Los romanos construyeron más de 90.000 kilómetros de calzadas. Todas ellaspartían de la capital del imperio y, por eso, desde entonces, se dice aquello de que “todos los caminos conducen a Roma”. En los últimos años de la República (hacia el 30 a.C.), casi toda la península itálica estaba surcada por esta red de vías. Medio siglo más tarde, era posible viajar por ellas desde las Columnas de Hércules (Estrecho de Gibraltar) hasta el Bósforo, e incluso más lejos. Sólo en el norte de África llegó a haber entre 15.000 y 20.000 kilómetros, sin contar las vías reservadas únicamente para el traslado de tropas ni tampoco las rutas de caravana.
En un principio fueron construidas para el ejército, pero también sirvieron al Gobierno y mejoraron infinitamente el comercio y la vida de la población en general. Son famosas por la rectitud de su trazado, sobre todo si tenemos en cuenta de que los romanos carecían de mapas fiables a escala y de brújulas. Sin embargo, poseían un gran dominio de la geometría del espacio, lo que les permitía, por ejemplo, calcular la distancia existente entre dos puntos inaccesibles. Por eso, las vías seguían siempre las rutas más directas y corrían prácticamente en línea recta durante distancias considerables.
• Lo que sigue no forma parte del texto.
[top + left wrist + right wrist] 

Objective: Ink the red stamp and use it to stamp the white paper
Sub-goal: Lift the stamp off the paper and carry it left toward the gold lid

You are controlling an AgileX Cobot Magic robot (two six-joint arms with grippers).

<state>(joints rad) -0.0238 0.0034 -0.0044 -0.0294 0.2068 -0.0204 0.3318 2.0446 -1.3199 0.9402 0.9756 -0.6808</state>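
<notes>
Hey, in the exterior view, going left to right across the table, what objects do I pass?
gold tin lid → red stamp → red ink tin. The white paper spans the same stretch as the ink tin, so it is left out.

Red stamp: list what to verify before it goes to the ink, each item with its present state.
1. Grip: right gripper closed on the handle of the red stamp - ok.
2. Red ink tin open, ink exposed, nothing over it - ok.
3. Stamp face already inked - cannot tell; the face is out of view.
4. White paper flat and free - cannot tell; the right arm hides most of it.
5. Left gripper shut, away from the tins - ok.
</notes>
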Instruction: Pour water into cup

Aún hoy es un misterio cómo los topógrafos romanos lo lograron.
Lo primero que hacían era establecer la ruta a seguir, y después, la llevaban al terreno para comprobar los obstáculos con los que se encontraban. A diferencia de las calzadas normales, las grandes vías consulares como la Vía Apia, implicaban obras de gran envergadura.
El proceso era el siguiente: excavaban un par de surcos paralelos a 40 pies romanos (12 metros aproximadamente) de distancia entre sí para definir el trayecto de la calzada y señalar sus márgenes exteriores; después se excavaba un foso entre los surcos hasta llegar a una base de piedra o arcilla. Si el terreno era inestable se colocaba debajo una capa de pilotes para dar consistencia a la base. Después se rellenaba, colocando primero una capa de cascotes con mortero, luego otra de arcilla y, por último, una tercera de arena gruesa, sobre la que se situaban las losas de piedra perfectamente ensambladas unas con otras.
Con el transcurso del tiempo se fueron acondicionando atajos para salvar los obstáculos naturales, como los pasos en las montañas o los puentes y los túneles. En los años de esplendor del imperio no parecía existir nada que parase a Roma, y su red viaria no era tampoco ninguna excepción.